TASK PROMPT: All of the data below should be returned exactly.

DATA PROVIDED:
+ + + + + + +

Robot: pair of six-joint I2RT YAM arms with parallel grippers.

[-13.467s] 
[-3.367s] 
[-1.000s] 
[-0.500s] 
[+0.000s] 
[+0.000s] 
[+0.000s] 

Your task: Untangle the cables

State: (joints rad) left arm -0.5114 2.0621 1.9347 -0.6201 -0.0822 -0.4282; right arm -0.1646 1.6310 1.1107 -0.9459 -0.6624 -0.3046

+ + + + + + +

WRITTEN ANSWER:
Robot: pair of six-joint I2RT YAM arms with parallel grippers.

[-13.467s] 
[-3.367s] 
[-1.000s] 
[-0.500s] 
[+0.000s] 
[+0.000s] 
[+0.000s] 

Your task: Untangle the cables

State: (joints rad) left arm -0.5114 2.0621 1.9347 -0.6201 -0.0822 -0.4282; right arm -0.1646 1.6310 1.1107 -0.9459 -0.6624 -0.3046

For this exercise, nothing more remains to be done.